General information
- Type: Night fighter twinjet project
- Manufacturer: Arado Flugzeugwerke
- Number built: Not produced

= Arado E.583 =

Type of aircraft

The Arado E.583 (Arado Ar P.I ) was a project design from 1945 for a jet-powered night fighter aircraft of the German manufacturer Arado Flugzeugwerke.

==History==
The design of the E.583 goes back to the E.581, an earlier project by Arado, in which design variants for a single-beam, tailless night fighter were also examined. The starting point for the E.581 was again the studies in connection with the project E.555 for a multi-beam long-range bomber. However, due to the long inlet and the large hull surface, the Heinkel HeS-011 jet engine of the E.581, which was integrated into the fuselage, could only expect inadequate performance in the high-speed sector.
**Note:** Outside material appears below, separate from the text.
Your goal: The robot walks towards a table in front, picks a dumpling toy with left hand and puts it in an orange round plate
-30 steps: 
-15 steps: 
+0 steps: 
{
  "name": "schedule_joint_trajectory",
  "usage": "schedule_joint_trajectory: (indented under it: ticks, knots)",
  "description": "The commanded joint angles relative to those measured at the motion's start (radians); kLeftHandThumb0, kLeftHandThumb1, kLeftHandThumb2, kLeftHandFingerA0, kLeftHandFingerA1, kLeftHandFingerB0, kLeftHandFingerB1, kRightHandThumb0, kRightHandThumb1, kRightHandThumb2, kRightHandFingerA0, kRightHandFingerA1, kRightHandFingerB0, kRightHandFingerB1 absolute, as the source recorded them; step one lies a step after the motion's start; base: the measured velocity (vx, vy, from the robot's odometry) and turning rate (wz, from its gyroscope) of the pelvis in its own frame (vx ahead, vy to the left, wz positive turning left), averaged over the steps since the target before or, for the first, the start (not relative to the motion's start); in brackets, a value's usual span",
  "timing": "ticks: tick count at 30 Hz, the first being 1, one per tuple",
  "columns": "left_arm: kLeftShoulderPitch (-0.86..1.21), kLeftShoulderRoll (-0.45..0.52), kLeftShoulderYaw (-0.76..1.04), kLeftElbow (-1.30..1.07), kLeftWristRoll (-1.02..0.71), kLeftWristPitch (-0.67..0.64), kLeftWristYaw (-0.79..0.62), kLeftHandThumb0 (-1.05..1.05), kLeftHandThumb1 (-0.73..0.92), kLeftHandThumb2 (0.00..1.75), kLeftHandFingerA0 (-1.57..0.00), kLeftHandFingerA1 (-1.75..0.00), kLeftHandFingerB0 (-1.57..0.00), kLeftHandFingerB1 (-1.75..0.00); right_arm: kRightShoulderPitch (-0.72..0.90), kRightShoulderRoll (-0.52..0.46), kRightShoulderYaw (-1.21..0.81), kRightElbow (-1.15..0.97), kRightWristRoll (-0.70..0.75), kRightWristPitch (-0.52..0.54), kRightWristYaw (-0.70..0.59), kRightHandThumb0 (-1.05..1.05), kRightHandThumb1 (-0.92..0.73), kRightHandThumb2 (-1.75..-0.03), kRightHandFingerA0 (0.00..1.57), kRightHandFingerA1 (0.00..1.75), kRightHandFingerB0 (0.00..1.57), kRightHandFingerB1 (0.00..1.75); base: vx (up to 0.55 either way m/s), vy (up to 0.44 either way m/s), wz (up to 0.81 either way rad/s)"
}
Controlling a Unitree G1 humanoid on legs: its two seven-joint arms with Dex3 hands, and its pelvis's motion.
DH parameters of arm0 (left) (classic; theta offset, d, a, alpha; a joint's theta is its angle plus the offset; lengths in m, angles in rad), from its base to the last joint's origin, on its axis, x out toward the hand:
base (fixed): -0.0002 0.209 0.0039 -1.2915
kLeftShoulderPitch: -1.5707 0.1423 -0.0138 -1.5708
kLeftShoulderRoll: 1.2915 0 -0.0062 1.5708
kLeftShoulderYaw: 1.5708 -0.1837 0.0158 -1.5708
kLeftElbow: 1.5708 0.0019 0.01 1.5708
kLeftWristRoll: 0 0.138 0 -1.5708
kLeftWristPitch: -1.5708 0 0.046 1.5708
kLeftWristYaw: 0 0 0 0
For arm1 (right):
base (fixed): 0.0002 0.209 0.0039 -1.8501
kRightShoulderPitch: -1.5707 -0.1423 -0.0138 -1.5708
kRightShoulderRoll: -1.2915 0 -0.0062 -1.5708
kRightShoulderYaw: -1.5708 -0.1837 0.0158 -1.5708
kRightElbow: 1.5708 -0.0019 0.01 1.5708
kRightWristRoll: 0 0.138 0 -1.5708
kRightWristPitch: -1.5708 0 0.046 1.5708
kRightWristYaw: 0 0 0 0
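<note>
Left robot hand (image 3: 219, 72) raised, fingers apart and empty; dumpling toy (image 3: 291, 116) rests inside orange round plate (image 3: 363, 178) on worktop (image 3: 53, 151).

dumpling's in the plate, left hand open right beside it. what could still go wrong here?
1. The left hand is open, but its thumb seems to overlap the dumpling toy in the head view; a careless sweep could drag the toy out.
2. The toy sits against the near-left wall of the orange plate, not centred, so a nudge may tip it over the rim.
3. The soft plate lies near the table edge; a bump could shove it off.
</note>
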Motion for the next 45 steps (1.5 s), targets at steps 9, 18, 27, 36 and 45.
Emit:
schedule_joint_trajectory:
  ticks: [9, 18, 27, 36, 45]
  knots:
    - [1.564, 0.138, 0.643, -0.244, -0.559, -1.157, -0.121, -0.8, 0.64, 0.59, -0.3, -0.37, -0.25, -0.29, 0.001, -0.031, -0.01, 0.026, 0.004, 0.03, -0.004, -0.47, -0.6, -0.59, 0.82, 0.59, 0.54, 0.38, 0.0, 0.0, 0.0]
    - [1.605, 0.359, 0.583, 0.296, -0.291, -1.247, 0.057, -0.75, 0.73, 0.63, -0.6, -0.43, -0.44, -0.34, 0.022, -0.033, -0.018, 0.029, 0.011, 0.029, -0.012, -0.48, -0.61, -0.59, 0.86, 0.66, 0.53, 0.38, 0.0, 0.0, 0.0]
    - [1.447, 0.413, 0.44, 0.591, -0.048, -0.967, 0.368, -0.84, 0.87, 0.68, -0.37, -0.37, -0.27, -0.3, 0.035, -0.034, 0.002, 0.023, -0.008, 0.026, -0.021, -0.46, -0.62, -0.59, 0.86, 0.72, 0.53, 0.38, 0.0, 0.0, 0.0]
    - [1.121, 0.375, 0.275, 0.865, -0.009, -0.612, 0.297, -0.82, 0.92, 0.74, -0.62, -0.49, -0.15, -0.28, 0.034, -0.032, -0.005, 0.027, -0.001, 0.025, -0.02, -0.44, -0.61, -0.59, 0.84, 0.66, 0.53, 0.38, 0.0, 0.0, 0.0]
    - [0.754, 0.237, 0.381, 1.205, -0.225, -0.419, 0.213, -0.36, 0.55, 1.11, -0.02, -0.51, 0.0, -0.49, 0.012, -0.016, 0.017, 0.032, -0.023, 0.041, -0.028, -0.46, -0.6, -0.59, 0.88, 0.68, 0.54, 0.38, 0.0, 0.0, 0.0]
Arado then created two new project designs in accordance with the guidelines issued in January 1945 for the optimal solution of a night fighter. Under the overall designation E.583, the studies Ar-I and Ar-II - also referred to as Project I and II - were presented at the same time.

The Ar-I was based on the draft E.581-5, but had much larger dimensions. The experts criticized on 20./21. March 1945 again the resistance generating engine intakes and large surfaces. Arado then improved the design so that a third crew member and a larger amount of fuel could be included. A third variant received smaller and more swept wings. Allegedly, it is said to have served as inspiration for the US Vought F7U-3 Cutlass. However, head of the aerodynamic research department of Vought, William C. Schoolfield, denied that any orientation towards German research has taken place.

The Ar-II was regarded as an easier to implement night fighter. The design had swept wings and was strongly based on the Arado Ar 234 and the study TEW 16 / 43–23. The maximum speed was calculated at 775 km / h, lower than that of the Ar-I.

==Construction==
The Ar I was designed as a tailless aircraft, in which the ailerons also served as horizontal stabilizer. The two rudders were each placed on top of the wings.